I do so by squeezing my buttocks as hard as I can and trusting forward. 

Effects.
It feels great but its become quite the habit. Neck crackers may now that terrible feeling of having a stiff neck and resisting the urge to crack it, but then once you'v cracked it, its like the best feeling ever. Its very similar here just the urge can be a lot greater. 

And here's a very interesting paragraph someone wrote 

*TS, the sound you are hearing is most likely your iliotibial band (IT band) passing over the outcropping of your hip bone. It's very normal. Some people's IT bands are so flexible that they easily pass over the hip bone. You can eliminate it entirely by doing stretches and strengthening exercises. But, as soon as you stop your exercises, it will return. Exercises that come to mind are hydrants, the hip abductor/adductor machines at the gym, and a lot of thai kicks and stretching. 

As for the analogy to the knuckles, no, that appears to be a different mechanism.
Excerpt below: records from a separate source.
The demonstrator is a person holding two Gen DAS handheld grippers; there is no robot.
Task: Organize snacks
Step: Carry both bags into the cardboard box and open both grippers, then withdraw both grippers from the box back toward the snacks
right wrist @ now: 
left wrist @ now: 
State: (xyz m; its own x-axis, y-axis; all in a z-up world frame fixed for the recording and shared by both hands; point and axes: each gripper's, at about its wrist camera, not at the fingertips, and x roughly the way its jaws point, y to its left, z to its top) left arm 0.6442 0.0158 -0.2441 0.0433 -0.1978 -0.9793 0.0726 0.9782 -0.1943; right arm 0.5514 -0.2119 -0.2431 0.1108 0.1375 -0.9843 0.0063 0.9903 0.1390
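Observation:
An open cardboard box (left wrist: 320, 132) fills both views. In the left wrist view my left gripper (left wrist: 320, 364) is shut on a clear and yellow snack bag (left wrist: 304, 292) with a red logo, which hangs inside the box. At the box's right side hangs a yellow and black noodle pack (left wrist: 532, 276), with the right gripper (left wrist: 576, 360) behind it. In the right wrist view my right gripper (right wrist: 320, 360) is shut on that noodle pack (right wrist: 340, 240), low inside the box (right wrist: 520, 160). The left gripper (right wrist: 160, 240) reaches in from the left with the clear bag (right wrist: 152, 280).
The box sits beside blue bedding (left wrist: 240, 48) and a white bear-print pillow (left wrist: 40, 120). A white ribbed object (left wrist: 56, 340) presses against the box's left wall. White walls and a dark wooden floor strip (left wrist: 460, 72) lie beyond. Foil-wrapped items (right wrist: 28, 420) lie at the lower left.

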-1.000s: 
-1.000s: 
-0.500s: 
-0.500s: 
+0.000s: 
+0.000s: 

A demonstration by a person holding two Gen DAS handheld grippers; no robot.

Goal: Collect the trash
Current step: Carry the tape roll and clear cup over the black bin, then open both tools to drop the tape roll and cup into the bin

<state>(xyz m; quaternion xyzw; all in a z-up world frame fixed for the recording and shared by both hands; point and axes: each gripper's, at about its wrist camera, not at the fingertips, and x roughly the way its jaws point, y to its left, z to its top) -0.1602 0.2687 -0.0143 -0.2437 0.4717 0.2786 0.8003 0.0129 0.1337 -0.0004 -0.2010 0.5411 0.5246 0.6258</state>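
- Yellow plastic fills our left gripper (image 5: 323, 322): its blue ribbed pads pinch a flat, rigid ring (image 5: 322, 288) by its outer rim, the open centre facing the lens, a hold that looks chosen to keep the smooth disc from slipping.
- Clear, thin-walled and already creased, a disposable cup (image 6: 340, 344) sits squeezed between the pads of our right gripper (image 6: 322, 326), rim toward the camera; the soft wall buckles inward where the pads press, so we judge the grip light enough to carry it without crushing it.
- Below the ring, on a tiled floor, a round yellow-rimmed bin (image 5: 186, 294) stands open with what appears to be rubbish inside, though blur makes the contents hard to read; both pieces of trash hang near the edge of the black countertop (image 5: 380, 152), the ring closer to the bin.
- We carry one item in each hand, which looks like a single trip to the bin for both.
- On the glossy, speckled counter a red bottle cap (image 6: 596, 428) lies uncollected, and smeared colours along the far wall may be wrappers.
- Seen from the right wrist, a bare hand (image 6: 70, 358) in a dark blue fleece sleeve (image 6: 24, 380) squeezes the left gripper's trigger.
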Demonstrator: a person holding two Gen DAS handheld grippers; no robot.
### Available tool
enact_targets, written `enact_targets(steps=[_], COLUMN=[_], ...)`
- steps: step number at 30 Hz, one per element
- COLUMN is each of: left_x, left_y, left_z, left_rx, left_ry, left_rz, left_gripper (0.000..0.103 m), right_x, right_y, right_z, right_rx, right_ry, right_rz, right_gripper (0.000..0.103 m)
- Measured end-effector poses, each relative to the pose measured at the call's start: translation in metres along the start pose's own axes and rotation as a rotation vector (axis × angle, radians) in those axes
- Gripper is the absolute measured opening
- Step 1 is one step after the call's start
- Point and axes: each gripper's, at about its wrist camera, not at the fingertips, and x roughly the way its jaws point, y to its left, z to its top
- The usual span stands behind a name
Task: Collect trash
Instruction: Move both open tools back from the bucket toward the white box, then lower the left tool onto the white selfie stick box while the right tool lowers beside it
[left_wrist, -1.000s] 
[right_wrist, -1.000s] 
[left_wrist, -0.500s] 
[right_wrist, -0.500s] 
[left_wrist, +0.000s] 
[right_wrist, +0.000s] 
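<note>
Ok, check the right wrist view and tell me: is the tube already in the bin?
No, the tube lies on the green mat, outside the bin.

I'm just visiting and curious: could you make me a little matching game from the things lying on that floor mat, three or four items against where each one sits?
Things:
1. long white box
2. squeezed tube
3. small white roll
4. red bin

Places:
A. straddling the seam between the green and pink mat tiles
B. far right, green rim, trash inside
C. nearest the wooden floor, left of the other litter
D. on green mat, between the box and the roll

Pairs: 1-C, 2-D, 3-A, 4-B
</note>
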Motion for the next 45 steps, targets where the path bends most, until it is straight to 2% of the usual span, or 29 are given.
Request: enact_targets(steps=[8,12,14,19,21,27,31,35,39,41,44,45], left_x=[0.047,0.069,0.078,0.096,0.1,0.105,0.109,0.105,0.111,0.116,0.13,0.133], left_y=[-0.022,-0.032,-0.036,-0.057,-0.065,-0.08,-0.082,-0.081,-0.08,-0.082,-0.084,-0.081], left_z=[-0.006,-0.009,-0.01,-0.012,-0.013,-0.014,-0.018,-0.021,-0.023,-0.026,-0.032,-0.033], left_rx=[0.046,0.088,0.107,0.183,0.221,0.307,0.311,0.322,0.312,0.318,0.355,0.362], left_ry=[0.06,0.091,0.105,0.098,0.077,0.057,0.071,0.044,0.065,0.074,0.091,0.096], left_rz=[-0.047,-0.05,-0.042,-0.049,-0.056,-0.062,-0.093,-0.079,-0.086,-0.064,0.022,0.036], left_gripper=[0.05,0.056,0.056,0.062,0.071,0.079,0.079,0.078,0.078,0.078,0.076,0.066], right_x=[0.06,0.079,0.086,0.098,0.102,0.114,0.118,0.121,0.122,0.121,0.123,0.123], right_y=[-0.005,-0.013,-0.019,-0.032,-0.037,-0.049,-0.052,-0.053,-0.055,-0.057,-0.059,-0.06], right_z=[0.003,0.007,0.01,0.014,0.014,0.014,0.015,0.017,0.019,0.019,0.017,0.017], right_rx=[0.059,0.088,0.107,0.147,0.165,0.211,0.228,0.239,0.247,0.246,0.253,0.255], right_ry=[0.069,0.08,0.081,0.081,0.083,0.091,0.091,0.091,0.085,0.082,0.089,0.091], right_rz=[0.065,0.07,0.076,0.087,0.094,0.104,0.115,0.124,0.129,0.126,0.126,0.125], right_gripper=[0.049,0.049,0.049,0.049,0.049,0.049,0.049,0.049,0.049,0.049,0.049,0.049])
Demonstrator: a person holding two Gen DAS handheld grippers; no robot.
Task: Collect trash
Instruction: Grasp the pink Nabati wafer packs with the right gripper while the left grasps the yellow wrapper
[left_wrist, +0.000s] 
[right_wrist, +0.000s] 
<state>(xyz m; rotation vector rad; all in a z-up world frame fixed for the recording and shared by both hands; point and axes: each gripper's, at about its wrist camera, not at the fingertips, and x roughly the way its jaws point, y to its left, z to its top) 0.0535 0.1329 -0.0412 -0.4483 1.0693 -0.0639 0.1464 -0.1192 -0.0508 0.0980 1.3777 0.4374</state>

Right now the most accepted theory on knuckle popping is nitrous gases escaping quickly through air pockets in the knuckle, and is generally considered harmless. Though I'm not a physician so take with a grain of salt.*


Does anyone else agree with this mans conclusion ?


----------



## Fruity

I forgot to mention that this can also be done when laying down.


----------



## Azog

What the **** dis is?


----------



## deadlift666

I let my chiropractor do it. But sometimes I can crack it while laying down.


----------



## Fruity

Deadlift666@ how does your chiropractor achieve that and how does it feel ?

Also shrugs@ I'll shrug right back at you, and lawyer. 


The main reason I made this thread is because the more I do it the harder it becomes. Like now I have to really force a crack out but if I don't bother, I have that feeling again, you know when you really wanna scratch your feet or crack your neck

Also it not just one crack, its like 10 little cracks simultaneously, so godly


----------



## deadlift666

It feels great.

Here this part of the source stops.